Tofu Ingredient Offers a Taste of Cheaper, Safer Solar Energy
British researchers have found a new way to cut the cost of solar cell manufacture, and at the same time make the process less hazardous. Ironically, it is also very old way—using a chemical important in turning soy milk into tofu.
Jonathan Major and colleagues at the University of Liverpool report in Nature journal that magnesium chloride—traditionally added to soy milk as a coagulant to make tofu, but also used in gritting roads in winter time, used as bath salts and sometimes even sold as a health supplement—could replace cadmium chloride as a “doping agent” to increase the efficiency of cadmium telluride solar cells.
Dangerous to Handle
Cadmium chloride is very expensive, costing $0.30 (£0.18) per gram. It is also highly toxic and very dangerous to handle, which adds to the process costs. Naturally-occurring magnesium chloride costs only $0.001 per gram, and is one of the substances that makes the ocean salty. Since the planet is two-thirds ocean, there is no danger of running out of supplies.
Photovoltaic solar cells that convert sunlight directly to electricity are now big business, and getting bigger. They can be made of thin slivers of silicon, but the silicon wafer has to be 99.999 percent pure, and 200 microns thick (0.2 millimetres). So industry has also started using cadmium telluride to make sheets of photovoltaic cells that have a thickness of only two microns (0.002mm)—so thin and flexible they could even be sold by the roll.
The problem with cadmium telluride is that, to make it efficient enough to compete, it must be washed with a doping agent—an impurity added to a pure substance to produce a deliberate change—and, so far, the industry has relied on cadmium chloride. Cadmium is a dangerous metal, toxic if swallowed, fatal if inhaled and linked by some researchers to breast cancer, cardiovascular disease and even gout. It isn’t very good for aquatic life either.

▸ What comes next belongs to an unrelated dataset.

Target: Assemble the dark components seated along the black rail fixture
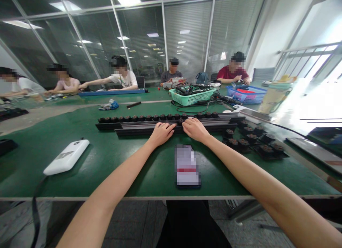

Cadmium telluride is a stable salt and safe to handle, but cadmium chloride separates in solution into cadmium and into chlorine, another toxic substance. So manufacturers have the extra expense of safety during production, and then of safe disposal of waste.
Dr. Major and his team at the university’s Stephenson Institute for Renewable Energy are competitors in a worldwide search for ingenious ways to exploit renewable energy and reduce fossil fuel emissions.
They started this latest research by considering what it was about the cadmium chloride that made it effective, and then whether some other salt might serve the same purpose. They found that magnesium chloride had some of the same important physical properties, and then tested it.
“If renewable energy is going to compete with fossil fuels, then the cost has to come down,” Dr. Major said. “Great strides have been made, but the findings in this paper have the potential to reduce costs further.”